Ia mengungkapkan, minimnya kesadaran warga untuk peduli terhadap persoalan sampah, selain karena masih terjebak pola pikir serba instan, juga belum ada aturan yang mewajibkan warga untuk memilah sampah mulai dari rumah. Saat ini, Pemerintah Kota Tangsel tengah menyusun peraturan wali kota terkait hal itu.
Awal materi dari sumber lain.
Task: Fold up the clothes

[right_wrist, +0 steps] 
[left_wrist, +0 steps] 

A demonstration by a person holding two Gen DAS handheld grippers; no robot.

Dengan memilah sampah mulai dari rumah, petugas akan lebih mudah mengambil sampah organik untuk dijadikan kompos.
Selama ini, dari jumlah produksi sampah di Tangsel sebesar 880 ton per hari, pengolahan sampah di TPST hanya mampu mengurangi sampah yang dibuang ke Tempat Pembuangan Akhir (TPA) Cipeucang sekitar 10 persen. Yeppy mengakui, pengolahan sampah harus dimaksimalkan karena lama-kelamaan TPA Cipeucang tidak akan cukup menampung sampah yang dihasilkan dari seluruh wilayah Tangsel.
”Kami juga terus mengkaji penggunaan teknologi untuk mengatasi persoalan sampah di Tangsel. Kami saat ini bekerja sama dengan Badan Pengkajian dan Penerapan Teknologi yang tengah menyiapkan teknologi pengolahan sampah dengan kapasitas 50 ton per hari,” ujarnya.
Selain TSPT, keberadaan bank sampah juga didorong agar setiap keluarga mau memilah sampah dan mendapatkan manfaat ekonomi. Saat ini ada sekitar 200 bank sampah yang terdata di Kota Tangsel meski tidak semuanya aktif.
Ketua Silahturahmi Bank Sampah Kota Tangsel Eka Meidya menyebutkan, dari 200 bank sampah, masih sekitar 20 persen yang kegiatannya tidak berjalan. Karena itu, perlu ada sosialisasi dan dorongan agar bank sampah kembali diaktifkan.
”Di bank sampah, kami menyampaikan kepada warga bahwa sampah itu juga memiliki nilai ekonomis. Selain menjual sampah plastik yang bisa dijual, kami juga secara rutin melakukan pelatihan pembuatan kompos dan melakukan daur ulang plastik menjadi barang-barang yang bermanfaat,” tutur Eka.
Namun, pembuatan barang-barang daur ulang itu, menurut Eka, masih belum maksimal karena hasil produksinya kurang terserap di pasar. Tidak banyak orang yang mau membeli barang daur ulang dari bekas sampah plastik.